Askhan Behzadi’s Crescita Plastica is a dense struggle between opposing musical elements — sustained lines with crescendi of varying lengths; violent interjections of double stops; furious microtonal passagework; and razor thin ponticello outbursts. Stepping back from the torrent of sonic information, one hears a multi-textural temporal counterpoint of material unfolding horizontally as opposed to vertically. On an expressive level, the tension generated by the contrasts and extreme intensity of the gestural language suggests a psyche torn in many directions. An ecstatic climactic passage over a pedal point of a repeated open string invokes distorted fiddle music in what Meaghan Burke aptly describes as a “microtonal hoedown” in her liner notes. The music returns to its earlier severity quickly thereafter, the momentary liberation reigned in and replaced with the underlying unease that pervades the work.

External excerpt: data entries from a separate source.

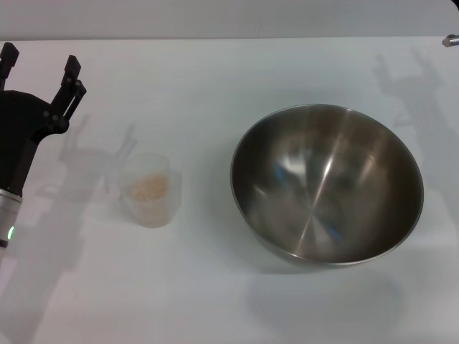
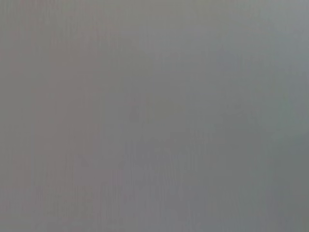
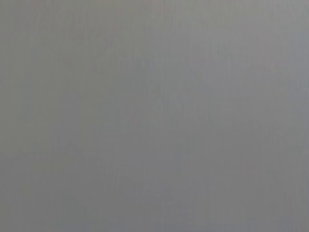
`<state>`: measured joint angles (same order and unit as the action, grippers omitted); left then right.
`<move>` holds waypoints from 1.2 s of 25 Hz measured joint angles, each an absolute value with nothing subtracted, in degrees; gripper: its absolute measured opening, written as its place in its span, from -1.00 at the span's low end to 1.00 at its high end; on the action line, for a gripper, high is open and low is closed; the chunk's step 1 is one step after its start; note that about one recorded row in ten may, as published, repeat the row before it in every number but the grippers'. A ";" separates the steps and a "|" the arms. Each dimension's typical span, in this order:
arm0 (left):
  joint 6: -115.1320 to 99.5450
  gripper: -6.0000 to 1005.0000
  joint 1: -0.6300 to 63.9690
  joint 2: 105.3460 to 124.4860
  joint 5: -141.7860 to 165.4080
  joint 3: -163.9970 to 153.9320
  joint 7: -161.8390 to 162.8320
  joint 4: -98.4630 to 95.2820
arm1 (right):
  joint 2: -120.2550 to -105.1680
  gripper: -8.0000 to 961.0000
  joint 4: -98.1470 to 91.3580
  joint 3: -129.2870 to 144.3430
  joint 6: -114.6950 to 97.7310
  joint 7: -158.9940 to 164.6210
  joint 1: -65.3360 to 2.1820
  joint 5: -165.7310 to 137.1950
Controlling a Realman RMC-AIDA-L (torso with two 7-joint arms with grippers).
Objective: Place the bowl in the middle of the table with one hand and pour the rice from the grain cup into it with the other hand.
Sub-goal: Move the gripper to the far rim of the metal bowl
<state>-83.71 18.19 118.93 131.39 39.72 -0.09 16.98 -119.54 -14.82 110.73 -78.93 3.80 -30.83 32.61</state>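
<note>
In the head view a large shiny steel bowl (image 1: 327, 183) stands empty on the white table (image 1: 215, 287), right of centre. A small clear grain cup (image 1: 148, 189) stands left of it, upright, with beige rice (image 1: 149, 187) in its bottom. My left gripper (image 1: 39, 63) is open and empty at the far left, up and to the left of the cup, apart from it. The right gripper is out of view; only a small metal tip (image 1: 450, 40) shows at the top right edge. Both wrist views show only plain grey.
The table's far edge (image 1: 215, 38) runs along the top of the head view. Shadows of the arms fall on the tabletop near the cup and at the top right.
</note>
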 joint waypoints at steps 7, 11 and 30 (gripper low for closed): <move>-83.71 0.72 18.19 118.91 131.36 39.72 -0.09 16.96 | -119.62 0.42 -14.99 111.50 -79.70 0.39 -30.50 32.61; -83.71 0.72 18.24 118.91 131.33 39.72 -0.09 16.96 | -119.64 0.42 -14.86 111.61 -80.19 -1.26 -30.43 32.60; -83.31 0.72 18.53 118.92 131.49 39.59 0.48 16.88 | -119.53 0.41 -38.22 112.48 -60.65 -14.41 -23.17 33.18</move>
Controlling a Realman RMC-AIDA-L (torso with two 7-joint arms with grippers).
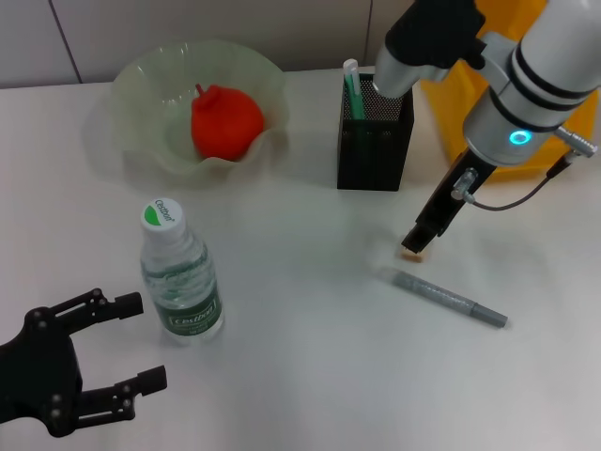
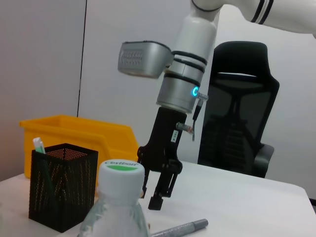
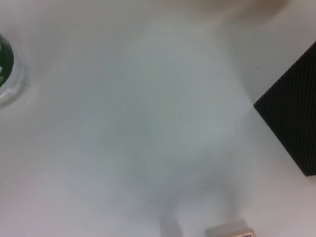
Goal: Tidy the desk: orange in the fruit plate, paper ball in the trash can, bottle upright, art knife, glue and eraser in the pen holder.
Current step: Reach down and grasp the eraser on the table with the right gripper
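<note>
Black fingers of the right gripper (image 1: 420,242) hang just above the small eraser (image 1: 410,253) on the white table (image 1: 310,376); whether they are parted or closed cannot be told. Beside it lies the grey art knife (image 1: 449,299). Behind stands the mesh pen holder (image 1: 374,141). The orange (image 1: 225,121) sits in the fruit plate (image 1: 141,85), the bottle (image 1: 179,277) upright. The left gripper (image 1: 127,343) rests spread apart.

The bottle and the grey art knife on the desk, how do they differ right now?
The bottle stands upright near the left gripper; the art knife lies flat below the right gripper. The bottle is clear and wide with a green-and-white cap; the art knife is grey and slim. Both rest on the white desk, ungripped.
</note>
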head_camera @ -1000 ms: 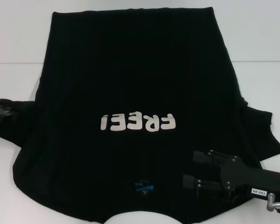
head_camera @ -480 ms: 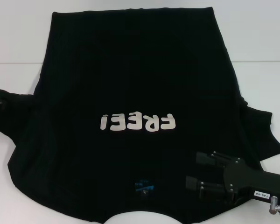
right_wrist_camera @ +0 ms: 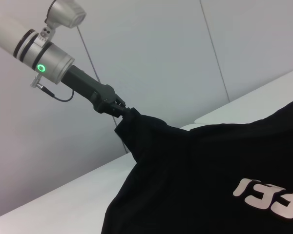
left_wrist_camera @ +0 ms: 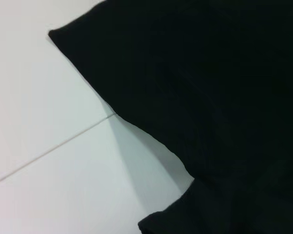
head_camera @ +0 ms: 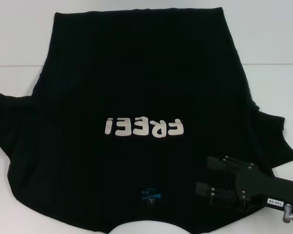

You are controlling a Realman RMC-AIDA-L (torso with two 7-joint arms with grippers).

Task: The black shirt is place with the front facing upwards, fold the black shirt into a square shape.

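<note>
- Black shirt (head_camera: 136, 97): lies front up on the white tabletop (head_camera: 273, 44), hem at the far edge, collar and blue neck label (head_camera: 150, 196) nearest the robot, the white "FREE" lettering (head_camera: 144, 128) reading upside down from the head view.
- Change since a second ago: the left gripper (right_wrist_camera: 121, 110), then visible at the left edge of the head view beside the sleeve, has gone from that view; the left sleeve (head_camera: 10, 117) has been drawn outward and now runs to the frame edge.
- Left gripper, current state: seen from the right wrist view clenched on the sleeve tip, cloth lifted into a peak off the tabletop.
- Right gripper (head_camera: 200, 176): low over the shirt's right shoulder, fingers parted and empty; it has slid slightly nearer the robot.
- Meaning for task: judged as the sleeve spread or the start of the first fold; no fold is made yet.
- Containers: none in view.
</note>
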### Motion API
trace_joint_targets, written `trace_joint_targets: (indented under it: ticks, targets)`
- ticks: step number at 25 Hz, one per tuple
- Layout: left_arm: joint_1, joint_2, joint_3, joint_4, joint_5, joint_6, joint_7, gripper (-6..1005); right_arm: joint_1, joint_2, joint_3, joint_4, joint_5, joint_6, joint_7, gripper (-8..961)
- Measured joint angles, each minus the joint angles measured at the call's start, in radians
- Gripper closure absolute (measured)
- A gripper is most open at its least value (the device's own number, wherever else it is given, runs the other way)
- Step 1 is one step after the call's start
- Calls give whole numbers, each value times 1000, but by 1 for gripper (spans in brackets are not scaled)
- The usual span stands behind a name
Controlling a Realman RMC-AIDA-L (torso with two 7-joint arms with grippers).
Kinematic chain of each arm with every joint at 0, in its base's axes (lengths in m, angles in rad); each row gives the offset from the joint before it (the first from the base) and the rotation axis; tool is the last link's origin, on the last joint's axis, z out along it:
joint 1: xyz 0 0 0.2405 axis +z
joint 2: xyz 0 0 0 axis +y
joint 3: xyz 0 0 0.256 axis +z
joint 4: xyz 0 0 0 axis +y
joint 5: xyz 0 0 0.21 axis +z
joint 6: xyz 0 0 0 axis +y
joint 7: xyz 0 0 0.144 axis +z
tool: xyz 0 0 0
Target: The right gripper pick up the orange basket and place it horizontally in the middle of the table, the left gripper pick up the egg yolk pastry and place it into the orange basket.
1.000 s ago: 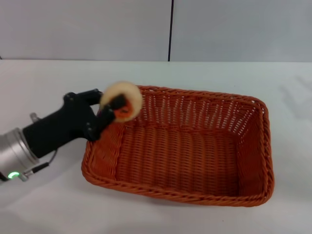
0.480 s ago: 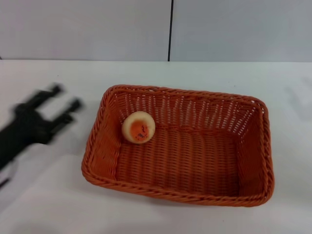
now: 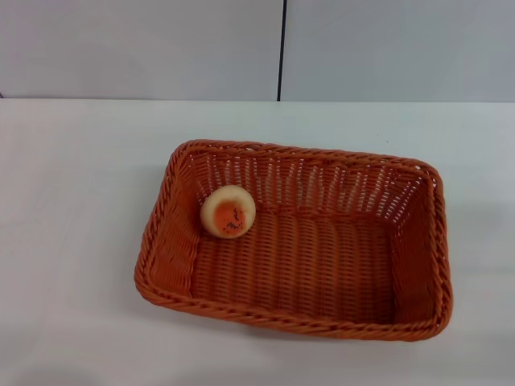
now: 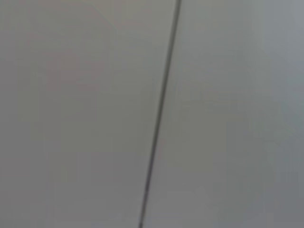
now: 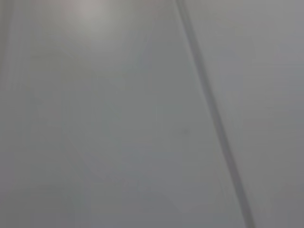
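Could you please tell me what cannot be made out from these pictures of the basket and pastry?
- Both claws: outside the head view; each wrist view shows only a grey wall with a dark seam.
- Underside of the egg yolk pastry: hidden against the weave of the orange basket.
- Table under the basket: covered by it.
- Table's near edge: cut off by the head view's bottom border.

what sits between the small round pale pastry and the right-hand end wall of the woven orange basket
Nothing: in the head view only bare woven floor separates the egg yolk pastry from the right end wall of the orange basket.
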Motion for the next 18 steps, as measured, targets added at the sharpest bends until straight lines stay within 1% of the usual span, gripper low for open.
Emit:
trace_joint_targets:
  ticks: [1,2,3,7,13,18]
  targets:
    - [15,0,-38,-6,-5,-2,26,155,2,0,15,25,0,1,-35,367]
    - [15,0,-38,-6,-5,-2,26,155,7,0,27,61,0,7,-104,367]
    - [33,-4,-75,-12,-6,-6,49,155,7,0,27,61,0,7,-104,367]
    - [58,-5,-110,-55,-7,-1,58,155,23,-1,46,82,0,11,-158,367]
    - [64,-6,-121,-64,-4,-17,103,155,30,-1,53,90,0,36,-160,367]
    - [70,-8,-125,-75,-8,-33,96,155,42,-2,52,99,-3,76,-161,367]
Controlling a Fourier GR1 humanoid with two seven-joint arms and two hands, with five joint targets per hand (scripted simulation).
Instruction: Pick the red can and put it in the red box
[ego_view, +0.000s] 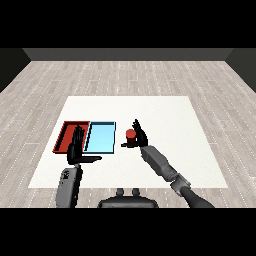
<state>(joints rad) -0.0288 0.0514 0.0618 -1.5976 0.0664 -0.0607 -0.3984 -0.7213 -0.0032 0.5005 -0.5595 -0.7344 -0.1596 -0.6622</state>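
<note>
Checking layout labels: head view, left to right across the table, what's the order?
Red tray → left hand (over that tray's right part) → blue tray → red can → right hand, curled round the can from its right.

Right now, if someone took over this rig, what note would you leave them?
Right hand: curled round the red can, to the right of the light blue tray; whether the can is lifted off the white table cannot be told.
Left hand: open, fingers straight, over the red tray, holding nothing.
Done: can grasped.
Left: carry it leftward past the blue tray and set it in the red tray.
</note>
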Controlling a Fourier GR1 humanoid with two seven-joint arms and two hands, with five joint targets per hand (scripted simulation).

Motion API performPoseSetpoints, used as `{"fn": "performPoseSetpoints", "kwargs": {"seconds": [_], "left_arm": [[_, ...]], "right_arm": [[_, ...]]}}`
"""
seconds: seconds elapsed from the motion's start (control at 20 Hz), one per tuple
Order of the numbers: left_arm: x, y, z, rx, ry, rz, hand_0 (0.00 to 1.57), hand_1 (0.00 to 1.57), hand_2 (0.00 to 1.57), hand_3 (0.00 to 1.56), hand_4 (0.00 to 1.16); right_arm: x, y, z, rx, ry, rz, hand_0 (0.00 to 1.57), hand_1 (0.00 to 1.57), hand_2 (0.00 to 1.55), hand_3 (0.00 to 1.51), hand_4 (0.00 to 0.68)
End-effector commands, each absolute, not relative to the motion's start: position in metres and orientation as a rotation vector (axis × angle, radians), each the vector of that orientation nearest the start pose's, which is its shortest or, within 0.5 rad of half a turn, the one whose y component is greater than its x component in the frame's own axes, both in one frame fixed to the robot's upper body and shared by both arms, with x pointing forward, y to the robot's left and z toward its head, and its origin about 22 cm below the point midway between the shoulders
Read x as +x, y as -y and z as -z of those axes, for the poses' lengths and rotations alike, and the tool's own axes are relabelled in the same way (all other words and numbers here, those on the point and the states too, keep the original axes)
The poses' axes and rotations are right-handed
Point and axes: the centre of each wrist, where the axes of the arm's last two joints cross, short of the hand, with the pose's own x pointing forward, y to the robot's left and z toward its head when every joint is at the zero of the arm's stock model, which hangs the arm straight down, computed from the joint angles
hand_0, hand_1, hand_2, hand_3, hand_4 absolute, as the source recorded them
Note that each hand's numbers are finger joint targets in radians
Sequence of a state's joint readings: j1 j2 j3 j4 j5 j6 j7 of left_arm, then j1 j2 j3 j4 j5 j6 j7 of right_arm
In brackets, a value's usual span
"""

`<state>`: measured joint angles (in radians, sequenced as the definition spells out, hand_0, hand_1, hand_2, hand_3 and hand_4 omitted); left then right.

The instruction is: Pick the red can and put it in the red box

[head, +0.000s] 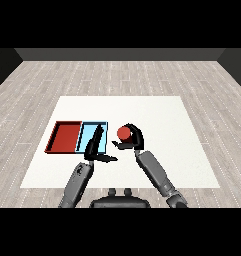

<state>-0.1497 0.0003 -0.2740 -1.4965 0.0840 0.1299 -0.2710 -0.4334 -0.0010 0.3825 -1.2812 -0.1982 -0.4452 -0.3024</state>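
Red tray at left of white table, touching light blue tray on its right side. Left hand over light blue tray's near right part, fingers straight, pointing away; thumb out to right; holds nothing. Red can just right of light blue tray, outside both trays. Right hand curled round red can from right and near side.

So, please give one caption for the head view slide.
Right robot hand curls round red can beside light blue tray; red tray waits.
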Motion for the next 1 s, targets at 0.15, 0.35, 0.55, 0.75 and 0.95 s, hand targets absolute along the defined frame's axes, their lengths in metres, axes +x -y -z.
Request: {"fn": "performPoseSetpoints", "kwargs": {"seconds": [0.15,0.35,0.55,0.75,0.95], "left_arm": [[0.256,-0.13,-0.012,-0.253,1.814,0.115,0.0,0.0,0.0,0.0,0.0],[0.281,-0.11,-0.009,-0.287,1.769,0.109,0.0,0.0,0.0,0.0,0.0],[0.255,-0.103,0.015,-0.324,1.742,0.114,0.0,0.0,0.0,0.0,0.0],[0.276,-0.106,0.009,-0.301,1.741,0.143,0.0,0.0,0.0,0.0,0.0],[0.276,-0.115,0.024,-0.301,1.727,0.117,0.0,0.0,0.0,0.0,0.0]], "right_arm": [[0.299,0.079,-0.047,0.158,1.901,-0.01,1.46,1.46,1.44,1.39,0.639],[0.306,0.091,-0.043,0.152,1.934,-0.028,1.46,1.46,1.45,1.38,0.633],[0.291,0.071,-0.048,0.153,1.934,-0.033,1.44,1.44,1.44,1.39,0.631],[0.287,0.066,-0.041,0.154,1.926,-0.033,1.45,1.45,1.43,1.38,0.641],[0.289,0.063,-0.036,0.187,1.924,-0.033,1.44,1.44,1.44,1.38,0.63]]}}
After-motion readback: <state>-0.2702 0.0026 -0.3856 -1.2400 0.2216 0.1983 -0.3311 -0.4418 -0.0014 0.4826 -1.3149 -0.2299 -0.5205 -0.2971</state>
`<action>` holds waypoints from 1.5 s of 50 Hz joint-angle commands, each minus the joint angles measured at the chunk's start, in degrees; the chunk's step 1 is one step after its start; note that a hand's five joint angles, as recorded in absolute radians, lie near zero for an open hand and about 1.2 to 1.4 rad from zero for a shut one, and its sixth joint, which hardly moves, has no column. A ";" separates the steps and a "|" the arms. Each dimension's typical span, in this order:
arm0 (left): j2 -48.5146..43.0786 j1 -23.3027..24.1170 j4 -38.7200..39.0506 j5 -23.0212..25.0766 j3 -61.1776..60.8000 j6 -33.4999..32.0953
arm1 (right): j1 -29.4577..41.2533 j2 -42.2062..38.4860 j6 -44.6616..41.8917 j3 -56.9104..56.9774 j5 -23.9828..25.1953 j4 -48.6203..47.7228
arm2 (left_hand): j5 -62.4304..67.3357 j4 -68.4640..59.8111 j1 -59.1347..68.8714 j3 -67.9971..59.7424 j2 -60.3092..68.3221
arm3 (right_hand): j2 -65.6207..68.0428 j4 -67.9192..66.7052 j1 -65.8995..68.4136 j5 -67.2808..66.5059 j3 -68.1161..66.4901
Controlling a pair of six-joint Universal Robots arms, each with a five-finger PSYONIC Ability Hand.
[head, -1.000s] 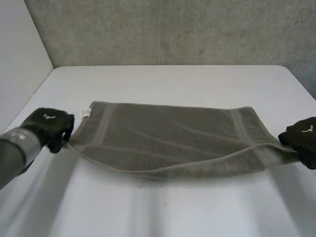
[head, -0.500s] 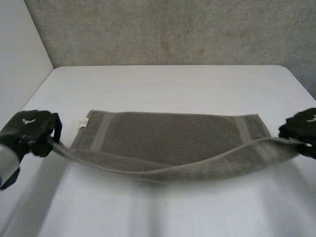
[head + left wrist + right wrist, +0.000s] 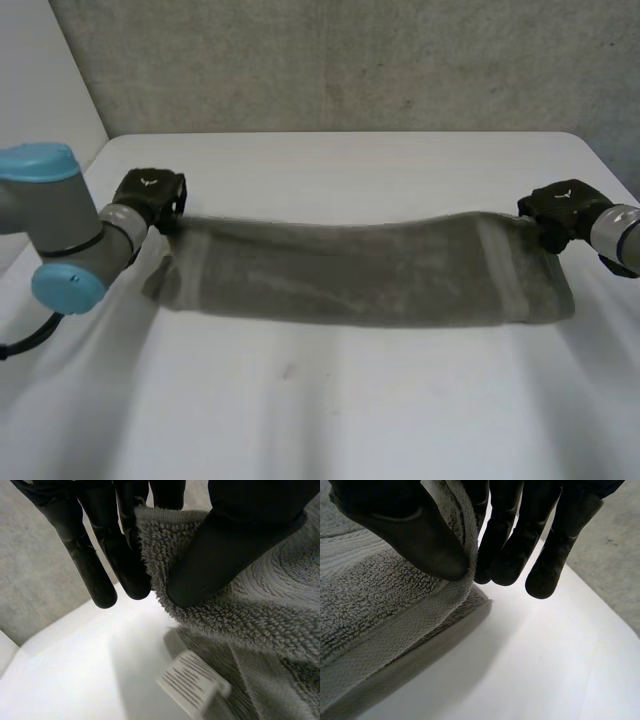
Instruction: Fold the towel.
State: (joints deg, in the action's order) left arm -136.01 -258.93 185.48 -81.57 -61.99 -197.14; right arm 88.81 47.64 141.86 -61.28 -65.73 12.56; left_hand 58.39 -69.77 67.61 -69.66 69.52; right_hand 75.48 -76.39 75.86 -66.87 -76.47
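- My left hand [image 3: 150, 195], thumb and fingers clamped on a towel [image 3: 350, 275] corner, has swung from 8 to 10 o'clock.
- The towel now lies doubled across the table [image 3: 330, 400], its near edge carried over toward 12.
- My right hand [image 3: 560, 208] pinches its corner at 2 o'clock. I judge release comes next.

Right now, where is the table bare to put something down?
Two bare strips of the white table: one between the grey terry towel and the grey wall, one on the towel's robot side. Crowded at the towel's ends, where the black left hand and black right hand pinch it.
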 commanded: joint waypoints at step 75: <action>28.96 -0.43 12.01 -2.37 -35.57 2.46 | -2.42 15.65 4.39 -39.01 -2.74 -23.72 | -57.34 58.71 -56.56 58.61 -58.47 | -41.37 42.28 -41.75 42.77 42.37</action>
State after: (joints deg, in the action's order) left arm -108.74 -259.47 194.36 -84.05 -95.13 -195.42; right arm 86.29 65.58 148.06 -101.14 -67.83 -10.77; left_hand 1.76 -10.55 10.82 -10.58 10.61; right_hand 28.32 -28.26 28.01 -18.94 -28.39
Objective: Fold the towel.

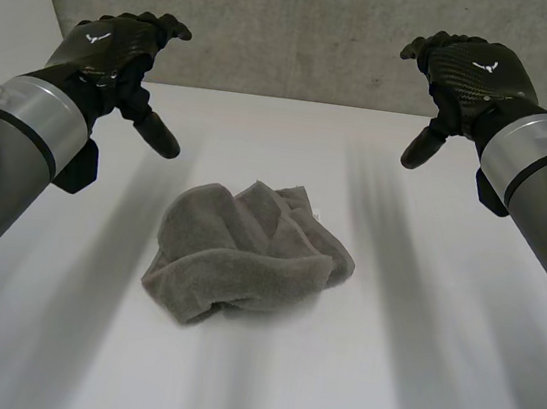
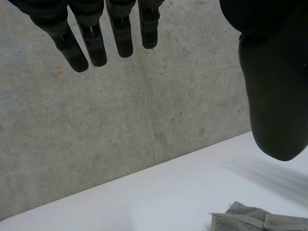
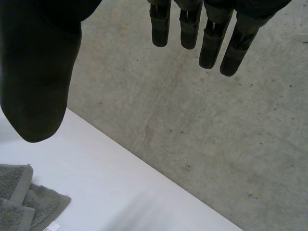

David Bird’s Bezier opens with a playful cataloguing of timbres on the instruments, focusing on a non-pitched vocabulary of scratches, cracks, pops, and breathy bow sounds in childlike exploration. Emerging from this texture are ethereal harmonic trills, briefly conjuring the fragile sound world of Sciarrino’s solo violin works. The work floats into a remarkable section of chirping sounds incorporated into ascending passages that one could understandably mistake for a field recording in a bird sanctuary. A brief fragment of a Baroque style bariolage passage grows into full blown arpeggiations between the two instruments, reveling in their resonance over a drone. Bird reintegrates much of the earlier material, combining the disparate sounds for a more heterogeneous texture. The work closes with creaky harmonics, like the sounds of a still swaying swing set just after the children have finished playing.

The sonic palette in Clara Iannotta’s Limun shares much with the pieces heard thus far — shimmering harmonics, brilliant ponticello exclamations, and weightless glissandi. But if Behzadi was exploring tension between contrasting impulses, and Bird was examining the timbral potential of the instruments themselves, Iannotta seems to be more interested in forming composite phrases that establish a tactile sensuality. Limun also has the unique distinction of having parts for two page turners, and their raison d’etre becomes clear midway through the work when they intone a high drone on two small harmonicas. Iannotta does not square the circle by bringing back the material from the opening. Instead, the structure of this otherworldly work remains unresolved in any conventional sense, as if a portal to a new landscape opened up midway through and having walked through, we are sufficiently entranced that it doesn’t occur to us to look back.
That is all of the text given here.